Al tapizarse de ese verde delicado, estos cerros empiezan a llamar la presencia de pumas, guanacos, venados, palomas, picaflores, perdices, cardenales o turtupilínes y el pajarillo de pecho rojo y cresta negra, los cuales llegan hasta aquí atraídos por esa riqueza de alimento, si bien, efímera, no por ella menos ubérrima. Así, la vida llama a la vida.


Hubo un tiempo en que casi toda la costa peruana tenía abundancia de estos espacios que eran manejados racionalmente por quienes las habitaron desde los 5 a 4 mil AC. Se sabe que en estos lugares podían obtener una buena variedad de alimentos: plantas y animales a los que cazaban en los famosos "chacos", es decir, cercaban una zona e iban gritando y avanzando de a pocos para reducir el espacio hasta que podían coger los animales de manera muy fácil. Mataban a los machos, soltaban a las hembras y si eran vicuñas pues las esquilaban y las dejaban en libertad.

Pero lamentablemente las lomas sintieron el impacto en sus frágiles sistemas con la llegada de bestias de carga pesada y ganado caprino traídos por los conquistadores que sobrecargaron las posibilidades de pastoreo y por el uso frecuente que se hizo de estos espacios para adquirir leña y forraje (aún hasta hoy) lo cual casi los condena a la total extinción.

EL VALLE DE LURIN: EL ULTIMO PULMON DE LIMA

Lima es una ciudad "vegetariana": verdor que ve se la traga. Está cruzada por tres valles, dos de las cuales, el Rimac y el Chillón, están perdidas por la contaminación y la urbanización desmedida. Modernidad que le llaman. El último que aún nos queda en cuidados intensivos es el valle de Lurín que sin embargo ya ha sufrido los embates del "desarrollo" en más de un 16% de su territorio.

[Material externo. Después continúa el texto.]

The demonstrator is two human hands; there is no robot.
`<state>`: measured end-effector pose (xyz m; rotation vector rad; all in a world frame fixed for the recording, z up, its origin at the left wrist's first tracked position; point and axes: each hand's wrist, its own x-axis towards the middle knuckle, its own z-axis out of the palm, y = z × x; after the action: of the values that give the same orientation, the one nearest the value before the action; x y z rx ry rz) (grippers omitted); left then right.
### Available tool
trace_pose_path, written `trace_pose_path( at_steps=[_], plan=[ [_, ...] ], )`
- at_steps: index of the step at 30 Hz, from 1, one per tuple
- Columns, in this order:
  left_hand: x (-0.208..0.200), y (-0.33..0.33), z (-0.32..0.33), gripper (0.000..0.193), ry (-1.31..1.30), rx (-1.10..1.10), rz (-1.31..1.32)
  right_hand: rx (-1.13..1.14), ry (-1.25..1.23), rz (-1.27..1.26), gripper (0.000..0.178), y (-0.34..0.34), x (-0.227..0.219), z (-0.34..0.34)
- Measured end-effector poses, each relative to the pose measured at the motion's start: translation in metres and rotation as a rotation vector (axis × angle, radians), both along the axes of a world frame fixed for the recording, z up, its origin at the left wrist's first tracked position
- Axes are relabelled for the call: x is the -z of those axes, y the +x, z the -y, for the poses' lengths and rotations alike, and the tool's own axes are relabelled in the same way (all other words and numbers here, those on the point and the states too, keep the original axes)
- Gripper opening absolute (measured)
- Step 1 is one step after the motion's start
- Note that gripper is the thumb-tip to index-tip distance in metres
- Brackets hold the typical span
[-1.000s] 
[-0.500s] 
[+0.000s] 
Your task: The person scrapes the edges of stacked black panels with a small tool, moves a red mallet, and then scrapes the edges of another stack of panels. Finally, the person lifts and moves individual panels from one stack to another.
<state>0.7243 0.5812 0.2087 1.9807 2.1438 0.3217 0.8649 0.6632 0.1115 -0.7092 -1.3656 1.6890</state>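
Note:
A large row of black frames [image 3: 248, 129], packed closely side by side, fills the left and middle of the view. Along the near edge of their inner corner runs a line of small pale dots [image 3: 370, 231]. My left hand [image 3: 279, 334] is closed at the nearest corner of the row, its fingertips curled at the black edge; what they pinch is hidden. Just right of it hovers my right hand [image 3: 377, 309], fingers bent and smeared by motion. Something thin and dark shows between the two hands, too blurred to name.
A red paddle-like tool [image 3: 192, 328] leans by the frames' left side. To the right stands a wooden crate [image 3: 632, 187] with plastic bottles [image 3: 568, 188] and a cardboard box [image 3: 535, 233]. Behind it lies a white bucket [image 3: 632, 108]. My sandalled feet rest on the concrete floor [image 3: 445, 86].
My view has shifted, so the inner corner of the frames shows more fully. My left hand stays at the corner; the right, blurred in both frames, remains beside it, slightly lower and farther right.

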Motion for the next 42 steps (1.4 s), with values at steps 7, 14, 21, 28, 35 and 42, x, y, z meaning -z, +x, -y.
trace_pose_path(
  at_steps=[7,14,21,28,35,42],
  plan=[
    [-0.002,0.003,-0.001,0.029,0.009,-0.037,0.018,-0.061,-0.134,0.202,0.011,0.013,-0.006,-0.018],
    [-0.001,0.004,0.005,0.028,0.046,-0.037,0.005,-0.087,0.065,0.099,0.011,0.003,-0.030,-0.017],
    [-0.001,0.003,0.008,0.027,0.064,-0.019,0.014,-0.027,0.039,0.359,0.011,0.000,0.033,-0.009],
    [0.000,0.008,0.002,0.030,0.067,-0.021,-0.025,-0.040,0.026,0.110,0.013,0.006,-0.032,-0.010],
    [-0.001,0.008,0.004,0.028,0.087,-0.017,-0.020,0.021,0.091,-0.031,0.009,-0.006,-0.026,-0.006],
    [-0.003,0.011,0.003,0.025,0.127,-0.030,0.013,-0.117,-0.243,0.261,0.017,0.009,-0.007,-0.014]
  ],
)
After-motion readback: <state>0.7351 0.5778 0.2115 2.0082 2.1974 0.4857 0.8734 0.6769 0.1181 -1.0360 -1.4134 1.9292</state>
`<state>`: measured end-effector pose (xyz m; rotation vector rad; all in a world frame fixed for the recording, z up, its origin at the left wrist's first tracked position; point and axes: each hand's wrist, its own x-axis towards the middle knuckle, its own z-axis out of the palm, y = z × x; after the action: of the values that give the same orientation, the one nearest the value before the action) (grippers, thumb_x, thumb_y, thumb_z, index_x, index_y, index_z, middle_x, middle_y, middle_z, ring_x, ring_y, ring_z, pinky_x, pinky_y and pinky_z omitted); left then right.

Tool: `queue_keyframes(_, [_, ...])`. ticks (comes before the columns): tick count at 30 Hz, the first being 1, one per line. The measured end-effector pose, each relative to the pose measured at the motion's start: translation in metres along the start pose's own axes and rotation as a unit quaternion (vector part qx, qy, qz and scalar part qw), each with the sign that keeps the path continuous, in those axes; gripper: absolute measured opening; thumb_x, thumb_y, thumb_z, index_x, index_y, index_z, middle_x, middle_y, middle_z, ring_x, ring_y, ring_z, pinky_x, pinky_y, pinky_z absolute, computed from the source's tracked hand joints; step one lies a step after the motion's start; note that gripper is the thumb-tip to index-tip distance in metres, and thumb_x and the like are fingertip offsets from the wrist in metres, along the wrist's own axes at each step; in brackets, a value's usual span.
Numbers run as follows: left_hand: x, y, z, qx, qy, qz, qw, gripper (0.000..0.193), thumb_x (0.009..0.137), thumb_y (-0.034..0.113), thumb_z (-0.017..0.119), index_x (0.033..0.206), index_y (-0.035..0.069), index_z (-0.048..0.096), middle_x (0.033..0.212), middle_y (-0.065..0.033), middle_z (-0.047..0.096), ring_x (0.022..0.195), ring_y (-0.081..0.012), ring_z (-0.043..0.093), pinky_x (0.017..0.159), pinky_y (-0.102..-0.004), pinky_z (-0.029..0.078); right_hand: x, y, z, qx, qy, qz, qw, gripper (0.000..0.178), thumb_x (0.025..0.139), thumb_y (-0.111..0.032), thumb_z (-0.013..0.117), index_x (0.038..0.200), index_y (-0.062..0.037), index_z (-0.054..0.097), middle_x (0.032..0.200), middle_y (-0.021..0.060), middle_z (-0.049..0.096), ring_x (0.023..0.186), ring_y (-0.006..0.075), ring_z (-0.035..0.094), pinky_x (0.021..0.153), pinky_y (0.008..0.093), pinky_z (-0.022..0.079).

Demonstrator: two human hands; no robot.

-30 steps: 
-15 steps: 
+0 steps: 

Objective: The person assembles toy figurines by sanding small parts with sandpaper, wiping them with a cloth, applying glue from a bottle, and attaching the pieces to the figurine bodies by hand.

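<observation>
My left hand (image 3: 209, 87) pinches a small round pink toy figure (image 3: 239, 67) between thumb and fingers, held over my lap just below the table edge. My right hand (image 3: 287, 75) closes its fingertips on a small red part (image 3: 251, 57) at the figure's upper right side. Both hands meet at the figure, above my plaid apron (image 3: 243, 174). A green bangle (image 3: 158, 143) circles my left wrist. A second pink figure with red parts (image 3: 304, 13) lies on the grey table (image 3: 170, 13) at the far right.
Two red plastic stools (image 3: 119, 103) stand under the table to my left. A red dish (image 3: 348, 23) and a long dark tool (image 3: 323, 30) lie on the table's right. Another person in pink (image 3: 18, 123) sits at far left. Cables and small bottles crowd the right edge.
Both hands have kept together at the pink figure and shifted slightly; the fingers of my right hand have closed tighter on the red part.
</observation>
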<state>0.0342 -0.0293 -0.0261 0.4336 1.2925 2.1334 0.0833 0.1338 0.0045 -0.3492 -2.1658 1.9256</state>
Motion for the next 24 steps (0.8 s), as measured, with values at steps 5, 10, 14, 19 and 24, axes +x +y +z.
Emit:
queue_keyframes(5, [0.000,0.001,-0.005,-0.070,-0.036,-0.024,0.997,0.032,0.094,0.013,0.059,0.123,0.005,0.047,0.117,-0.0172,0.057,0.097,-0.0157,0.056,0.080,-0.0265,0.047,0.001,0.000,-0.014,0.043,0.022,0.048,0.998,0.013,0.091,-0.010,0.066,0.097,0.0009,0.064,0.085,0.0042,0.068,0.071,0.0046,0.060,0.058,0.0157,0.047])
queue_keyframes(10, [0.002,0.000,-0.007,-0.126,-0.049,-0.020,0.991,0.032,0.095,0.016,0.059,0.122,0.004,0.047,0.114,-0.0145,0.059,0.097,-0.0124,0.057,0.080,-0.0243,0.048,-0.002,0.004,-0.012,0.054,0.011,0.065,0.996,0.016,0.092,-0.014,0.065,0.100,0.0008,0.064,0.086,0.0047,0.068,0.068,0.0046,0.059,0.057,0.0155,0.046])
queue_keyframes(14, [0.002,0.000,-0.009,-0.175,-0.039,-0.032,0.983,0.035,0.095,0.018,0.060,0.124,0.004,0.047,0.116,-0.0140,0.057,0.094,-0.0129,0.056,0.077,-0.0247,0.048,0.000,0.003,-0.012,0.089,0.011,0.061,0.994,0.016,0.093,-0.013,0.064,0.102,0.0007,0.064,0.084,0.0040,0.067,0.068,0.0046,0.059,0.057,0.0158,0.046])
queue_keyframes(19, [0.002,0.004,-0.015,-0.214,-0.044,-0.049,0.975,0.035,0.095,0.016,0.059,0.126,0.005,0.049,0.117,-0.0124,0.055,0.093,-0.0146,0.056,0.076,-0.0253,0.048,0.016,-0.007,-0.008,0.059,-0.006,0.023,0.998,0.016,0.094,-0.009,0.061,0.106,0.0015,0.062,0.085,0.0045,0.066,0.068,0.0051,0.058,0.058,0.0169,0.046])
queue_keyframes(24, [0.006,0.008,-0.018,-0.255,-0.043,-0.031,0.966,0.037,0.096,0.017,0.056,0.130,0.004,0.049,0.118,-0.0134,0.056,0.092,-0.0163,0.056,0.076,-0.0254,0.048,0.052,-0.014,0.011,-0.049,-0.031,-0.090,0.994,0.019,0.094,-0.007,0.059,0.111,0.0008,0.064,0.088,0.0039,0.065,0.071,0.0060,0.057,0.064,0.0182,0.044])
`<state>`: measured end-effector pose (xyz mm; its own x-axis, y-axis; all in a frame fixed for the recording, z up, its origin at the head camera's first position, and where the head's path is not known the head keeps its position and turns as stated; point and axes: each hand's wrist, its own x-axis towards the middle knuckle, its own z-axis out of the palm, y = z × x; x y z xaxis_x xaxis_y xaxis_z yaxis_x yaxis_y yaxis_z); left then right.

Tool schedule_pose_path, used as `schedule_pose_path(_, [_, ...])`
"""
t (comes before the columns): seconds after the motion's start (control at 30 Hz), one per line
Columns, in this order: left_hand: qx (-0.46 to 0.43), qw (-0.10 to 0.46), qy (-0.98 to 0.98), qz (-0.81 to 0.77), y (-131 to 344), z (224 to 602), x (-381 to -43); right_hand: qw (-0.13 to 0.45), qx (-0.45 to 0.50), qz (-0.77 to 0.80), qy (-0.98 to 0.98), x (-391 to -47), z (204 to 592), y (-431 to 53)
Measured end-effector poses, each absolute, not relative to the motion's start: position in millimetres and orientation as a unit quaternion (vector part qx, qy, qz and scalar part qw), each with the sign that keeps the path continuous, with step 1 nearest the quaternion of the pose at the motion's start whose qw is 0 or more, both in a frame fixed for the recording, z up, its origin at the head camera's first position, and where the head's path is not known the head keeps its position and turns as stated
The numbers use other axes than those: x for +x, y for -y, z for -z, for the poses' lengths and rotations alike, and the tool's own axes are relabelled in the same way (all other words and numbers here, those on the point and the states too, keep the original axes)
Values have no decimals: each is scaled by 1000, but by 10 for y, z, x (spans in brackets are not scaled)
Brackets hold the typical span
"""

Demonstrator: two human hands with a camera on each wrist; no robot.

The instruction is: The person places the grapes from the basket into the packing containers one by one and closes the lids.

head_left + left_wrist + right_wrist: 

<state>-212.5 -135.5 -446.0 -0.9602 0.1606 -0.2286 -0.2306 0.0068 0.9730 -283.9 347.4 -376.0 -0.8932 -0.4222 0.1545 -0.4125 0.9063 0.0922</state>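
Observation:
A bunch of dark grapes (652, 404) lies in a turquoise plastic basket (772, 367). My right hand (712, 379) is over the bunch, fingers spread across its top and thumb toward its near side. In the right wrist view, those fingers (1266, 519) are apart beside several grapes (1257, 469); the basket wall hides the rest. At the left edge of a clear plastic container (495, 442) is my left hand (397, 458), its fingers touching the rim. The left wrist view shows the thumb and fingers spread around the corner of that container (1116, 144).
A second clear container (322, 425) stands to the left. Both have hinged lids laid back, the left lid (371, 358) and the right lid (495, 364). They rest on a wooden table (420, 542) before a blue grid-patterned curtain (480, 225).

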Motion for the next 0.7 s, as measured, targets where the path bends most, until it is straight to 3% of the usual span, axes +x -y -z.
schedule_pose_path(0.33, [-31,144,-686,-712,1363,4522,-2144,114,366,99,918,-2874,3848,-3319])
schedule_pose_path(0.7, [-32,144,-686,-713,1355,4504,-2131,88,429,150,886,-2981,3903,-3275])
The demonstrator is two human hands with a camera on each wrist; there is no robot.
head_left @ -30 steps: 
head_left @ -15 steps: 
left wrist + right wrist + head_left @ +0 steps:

Si bien el valle es extenso y sólo su parte baja y media cuenta con caminos incas y casi 300 restos arqueológicos, grandes espacios para la práctica de la bicicleta de montaña, el parapente y el rapel, nos concentraremos sobre todo, en uno de sus mayores atractivos: Las lomas de Lúcumo. Para llegar allí  y apreciar todos sus encantos y misterios sólo es necesario un viaje de 45 minutos que nos permitirá apreciar cómo es que todo cambiará radicalmente; como sí uno se hubiera ido a otro mundo, a uno imposible de concebir en medio del desierto.

Para ello tomamos en la carretera Panamericana Sur (pasa por Miraflores a la altura del “puente Angamos”) uno de los buses de la ruta SM – 18 que van a San Bartolo, (3.50 soles) y que en 40 minutos, y luego de haber pasado cerca al famoso Santuario de Pachacamac (que luego conoceremos) y las no menos famosas chicharronerías de Lurín, te dejan en el cruce de la antigua Panamericana Sur con la avenida Paul Poblet (Paradero "Cruce"). Allí mismo salen las combis (también hay “colectivos) que por 1 sol te llevan en 10 minutos al bonito y tranquilo pueblo de Pachacamac (no confundir con las ruinas).

PACHACAMAC PUEBLO

Ya desde la época colonial este poblado era muy reconocido, el veedor de la colonia  Miguel de Estete dijo que "este pueblo de Pachacamac es gran cosa", refiriéndose a las grandes construcciones que en aquella época había. Hay que pasear por sus callecitas para experimentar la tranquilidad dominguera y olvidarse de que se está a menos de una hora de la gran urbe. En la plaza tienen una bonita pérgola de madera que la adorna y en uno de los lados está la iglesia de San Salvador que data del siglo XVIII, hecha en adobe, con bóveda de cañón corrido, de una sola nave y dos torres.